Commitment Period: Jan 2025 onwards (Full-time Internship, min. 6 months)
Job Description
We are looking for passionate and motivated Computer Science students to participate in evaluating and optimizing various existing CNN-based computer vision applications targeting edge devices.
Responsibilities:
- Work with ML team to bring up various computer vision applications (Object Detection, Segmentation, Pose Estimation, Face Recognition, Hand Gesture Detection etc.) targeting edge devices using open-source CNN models and datasets.
- Perform quantitative and qualitative evaluations of deployed models on edge devices. Iterate and improve models based on performance metrics using Quantization-Aware Training (QAT).
- Conduct analytic studies to identify new applications, model and datasets from current State-of-the-Art and competition.
- Maintain clear and comprehensive scripts & documentation of the deployed models, dataset preparation processes, and optimization techniques used.
Requirements:
- Pursuing degree in Computer Science, Computer Engineering or Electrical Engineering.

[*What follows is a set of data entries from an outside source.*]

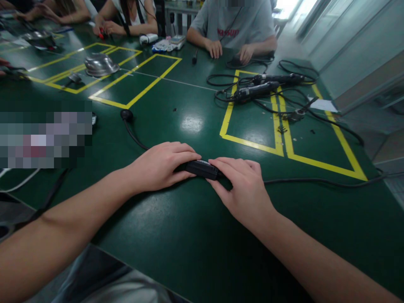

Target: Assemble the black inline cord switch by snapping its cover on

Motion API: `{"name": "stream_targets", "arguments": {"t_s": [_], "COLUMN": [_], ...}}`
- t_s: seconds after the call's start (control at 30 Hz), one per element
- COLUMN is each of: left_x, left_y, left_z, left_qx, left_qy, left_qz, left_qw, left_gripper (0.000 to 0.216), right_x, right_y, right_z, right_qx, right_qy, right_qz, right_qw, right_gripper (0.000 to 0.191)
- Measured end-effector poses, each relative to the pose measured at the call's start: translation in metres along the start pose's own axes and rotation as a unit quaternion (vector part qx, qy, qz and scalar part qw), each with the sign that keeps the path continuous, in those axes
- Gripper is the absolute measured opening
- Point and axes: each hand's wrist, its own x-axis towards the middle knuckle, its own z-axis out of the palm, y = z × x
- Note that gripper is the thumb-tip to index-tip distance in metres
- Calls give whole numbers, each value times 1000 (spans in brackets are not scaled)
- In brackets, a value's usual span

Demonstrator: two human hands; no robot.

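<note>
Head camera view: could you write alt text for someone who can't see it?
A person's left hand and right hand rest on a small black corded device lying on a green table marked with yellow tape. Across the table, black corded tools lie in a tangle of cables, and other people sit with their hands on the tabletop.

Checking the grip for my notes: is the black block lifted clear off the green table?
No: the black block lies on the green table, with the left hand and right hand resting at its two ends.
</note>
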Motion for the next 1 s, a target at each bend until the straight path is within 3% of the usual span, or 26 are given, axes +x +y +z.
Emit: {"name": "stream_targets", "arguments": {"t_s": [1.0], "left_x": [1], "left_y": [2], "left_z": [-3], "left_qx": [-42], "left_qy": [-18], "left_qz": [-27], "left_qw": [999], "left_gripper": [34], "right_x": [1], "right_y": [0], "right_z": [-1], "right_qx": [14], "right_qy": [-11], "right_qz": [10], "right_qw": [1000], "right_gripper": [22]}}
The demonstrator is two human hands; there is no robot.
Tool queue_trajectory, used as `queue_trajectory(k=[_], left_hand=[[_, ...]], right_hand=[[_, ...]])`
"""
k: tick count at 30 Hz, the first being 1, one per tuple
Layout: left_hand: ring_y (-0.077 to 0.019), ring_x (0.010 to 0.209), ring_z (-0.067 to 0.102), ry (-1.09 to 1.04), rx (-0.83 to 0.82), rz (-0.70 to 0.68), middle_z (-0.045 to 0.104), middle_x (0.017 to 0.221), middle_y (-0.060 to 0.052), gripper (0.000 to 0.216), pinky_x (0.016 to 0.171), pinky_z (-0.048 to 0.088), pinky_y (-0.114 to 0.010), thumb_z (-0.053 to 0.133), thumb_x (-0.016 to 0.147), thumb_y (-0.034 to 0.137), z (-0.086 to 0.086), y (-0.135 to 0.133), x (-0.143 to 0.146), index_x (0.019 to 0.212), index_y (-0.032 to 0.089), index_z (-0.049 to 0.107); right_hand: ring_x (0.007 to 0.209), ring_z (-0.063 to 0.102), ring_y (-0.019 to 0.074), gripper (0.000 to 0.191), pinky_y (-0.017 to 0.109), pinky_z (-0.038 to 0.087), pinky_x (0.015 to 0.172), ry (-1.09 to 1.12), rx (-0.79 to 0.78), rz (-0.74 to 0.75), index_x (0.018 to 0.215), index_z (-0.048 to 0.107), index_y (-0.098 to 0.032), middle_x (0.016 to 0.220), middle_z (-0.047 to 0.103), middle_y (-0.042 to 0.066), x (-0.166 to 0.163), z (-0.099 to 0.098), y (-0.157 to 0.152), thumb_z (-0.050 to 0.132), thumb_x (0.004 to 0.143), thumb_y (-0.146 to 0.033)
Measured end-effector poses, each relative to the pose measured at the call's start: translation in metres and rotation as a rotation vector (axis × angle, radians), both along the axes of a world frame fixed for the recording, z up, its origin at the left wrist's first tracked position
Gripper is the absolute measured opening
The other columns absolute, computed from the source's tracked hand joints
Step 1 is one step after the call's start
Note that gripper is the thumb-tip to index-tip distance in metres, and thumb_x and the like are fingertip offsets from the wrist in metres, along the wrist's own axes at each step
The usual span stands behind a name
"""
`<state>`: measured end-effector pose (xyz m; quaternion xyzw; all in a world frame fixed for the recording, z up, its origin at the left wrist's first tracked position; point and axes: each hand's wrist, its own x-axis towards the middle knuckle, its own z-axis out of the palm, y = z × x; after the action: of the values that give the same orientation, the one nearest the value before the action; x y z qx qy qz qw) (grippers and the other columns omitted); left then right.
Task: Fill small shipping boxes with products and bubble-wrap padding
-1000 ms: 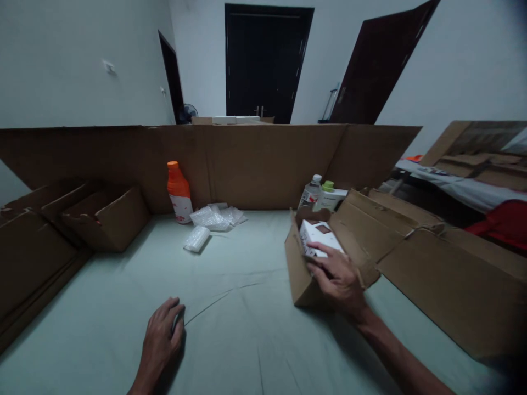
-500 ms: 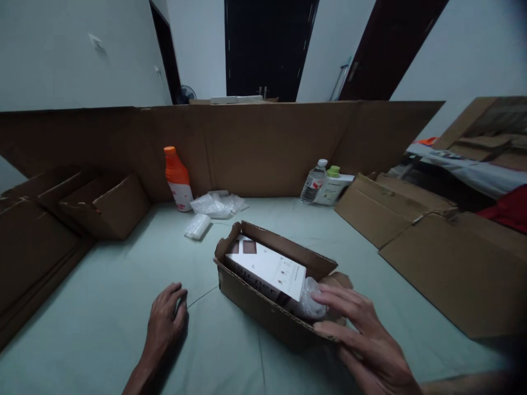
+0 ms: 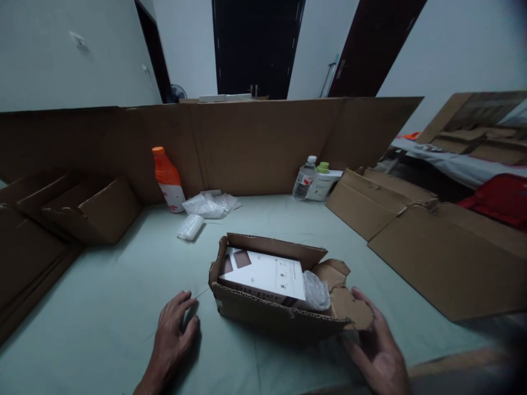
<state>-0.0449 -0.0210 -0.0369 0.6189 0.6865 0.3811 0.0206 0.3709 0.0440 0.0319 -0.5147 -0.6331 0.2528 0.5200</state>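
**Open carton now square in front, right hand shifted to its end flap**

Head view. The small cardboard carton (image 3: 272, 296) sits on the pale green sheet (image 3: 102, 307), near the front edge and about midway across. A second ago it lay further right, up against the flattened cardboard (image 3: 436, 258) by the right edge; half a second ago it was already central but skewed. Now its long side runs nearly parallel to the front edge.

Inside lies the white product box (image 3: 263, 271), flat, with a wad of bubble wrap (image 3: 316, 291) packed at its right end.

Right hand (image 3: 376, 351): moved off the top of the contents to the carton's right end; thumb and fingers curl round the torn end flap (image 3: 349, 307), pinching it. Left hand (image 3: 173, 334): flat on the sheet just left of the carton, fingers spread and holding nothing, little changed.

Judgement: repositioning looks finished; with the flaps open, attention is on the right end flap.

Back edge: orange bottle (image 3: 167, 178), loose bubble-wrap pieces (image 3: 206, 206), clear bottle (image 3: 303, 180).
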Motion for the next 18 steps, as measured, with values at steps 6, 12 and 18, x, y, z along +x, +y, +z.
queue_trajectory(k=[6,12,18], left_hand=[[-0.0321,0.119,0.064,-0.216,-0.046,-0.112,0.069,0.126,-0.014,0.033,0.098,0.054,-0.053,0.059,0.084,0.035,0.014,0.007,0.023,0.111,0.022,0.073],[-0.0303,0.112,0.067,-0.422,-0.096,-0.173,0.072,0.117,-0.012,0.038,0.095,0.056,-0.047,0.061,0.081,0.032,0.039,0.016,0.049,0.116,0.021,0.068],[-0.0281,0.106,0.068,-0.588,-0.144,-0.128,0.074,0.108,-0.011,0.032,0.089,0.056,-0.041,0.058,0.082,0.037,0.047,0.023,0.049,0.107,0.019,0.070]], right_hand=[[0.098,0.071,0.0405,0.051,0.048,0.060,0.086,-0.014,-0.417,0.260,0.099,0.077,-0.015,0.104,0.077,0.017,-0.026,-0.015,0.014,0.074,0.069,-0.056],[0.095,0.072,0.0376,0.053,0.049,0.058,0.087,0.093,-0.459,0.264,0.101,0.076,-0.014,0.106,0.076,0.019,-0.054,-0.010,0.007,0.077,0.067,-0.055],[0.101,0.070,0.0380,0.053,0.048,0.058,0.089,0.039,-0.467,0.193,0.104,0.074,-0.014,0.108,0.075,0.018,-0.051,-0.029,-0.001,0.077,0.067,-0.052]])
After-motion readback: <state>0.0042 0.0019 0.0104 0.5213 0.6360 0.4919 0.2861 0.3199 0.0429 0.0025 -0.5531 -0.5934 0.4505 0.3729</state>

- Good communication, collaboration and learning skills.
- Proficiency in Python and experience with deep learning frameworks PyTorch, TensorFlow, MXNet, ONNX.
- Experience with NumPy, MatPlotLib and other relevant Python packages for ML applications development.
- Research projects and contributions on open-source platforms like GitHub, HuggingFace etc. for CNN or Transformer based computer vision applications.
- Understanding of Edge AI concepts like PTQ, QAT, Tuning is desired.
- Commit at least 6 months full time and preferably 9 months.